Je me suis torturé l'esprit trop souvent avec cette idée. Impossible de savoir s'il s'agit d'un vrai souvenir ou d'un cauchemar récurrent lié à mon passé inconnu, probablement rempli de traumatismes.

Puis j’ouvre les yeux et il ne me reste que les traces d’un rêve. Je me pose des questions auxquelles je ne trouverai jamais de réponses.

J'ai l'air folle, non ? On dirait que je suis bonne pour l'asile.

C’est presque drôle, en fait. J’ai fini par réaliser que c’est sans doute comme ça que j’imaginais ma vie, même si ça finit en cauchemar.

Je voulais imaginer que j’avais un père qui tenait assez à moi pour me protéger du mal et me cacher. Je voulais croire que je vivais dans un palais, entourée de luxe. Je voulais croire qu’avant que ma vie ne devienne aussi pourrie, elle était belle, vraiment très belle.

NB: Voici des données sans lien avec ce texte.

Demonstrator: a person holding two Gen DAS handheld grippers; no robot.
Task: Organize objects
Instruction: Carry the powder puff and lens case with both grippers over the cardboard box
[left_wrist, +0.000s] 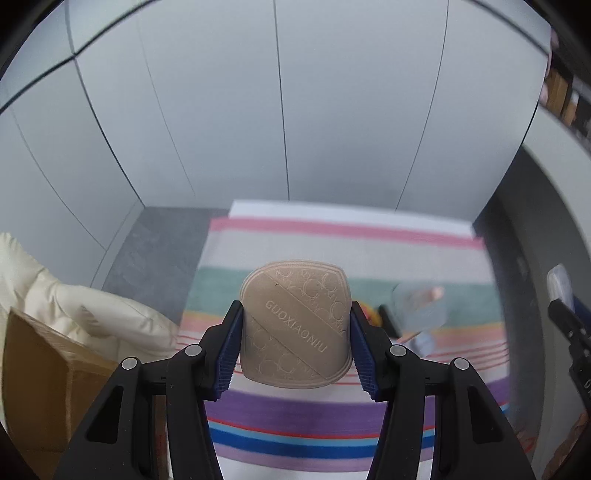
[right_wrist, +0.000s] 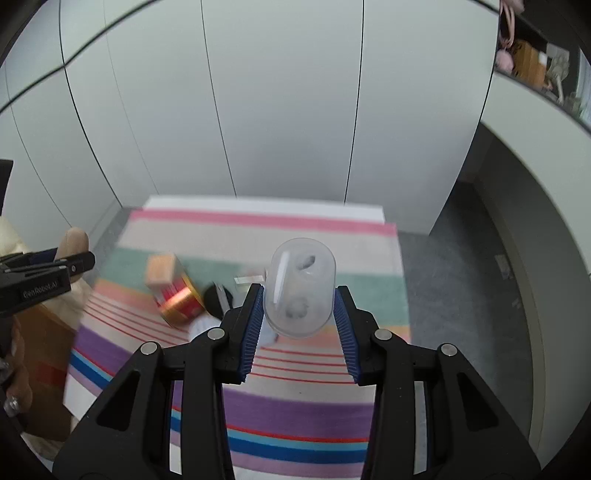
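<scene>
Left tool (left_wrist: 295, 332): your two blue ribbed pads are clamped on the sides of a tan shoe sole (left_wrist: 295, 325), which you hold in the air above the striped rug (left_wrist: 332, 236). The sole faces the camera with its patterned underside, stamped with a diagonal band of raised letters. To the left of this tool lie a cream padded cushion (left_wrist: 74, 306) and, below it, a brown cardboard box (left_wrist: 37, 376). Grey floor (left_wrist: 147, 251) borders the rug, and pale wall panels (left_wrist: 258, 110) rise behind it.

Right tool (right_wrist: 299, 299): your pads are closed on a clear plastic capsule-shaped container (right_wrist: 301, 288), also lifted clear of the rug. Two small pale lumps show inside it; what they are cannot be told.

In the right wrist view, a red and gold can (right_wrist: 181, 299) with a tan cap lies on its side on the rug, left of the container and well below it. Just beside the can sit a small black object (right_wrist: 214, 295) and a pale blue item (right_wrist: 203, 325), both too blurred to identify. At the left edge of that view your other tool appears with the sole's edge between its fingers. At the upper right, a curved white ledge (right_wrist: 535, 122) carries a shelf of assorted small items.
</scene>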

Mais je sais que ce n’est qu’une illusion.

Je donnerais n'importe quoi pour ne pas ĂŞtre lĂ  oĂą j'en suis aujourd'hui.

J’ai vingt ans et je suis orpheline. Mais j'imagine qu'une fois adulte, on ne l'est plus vraiment, pas vrai ? Disons que j'ai vingt ans et que j'ai été orpheline.

J’ai poussé un long soupir en me tournant sur le côté. Le soleil passait à travers les fentes des rideaux que j’avais laissés ouverts hier soir.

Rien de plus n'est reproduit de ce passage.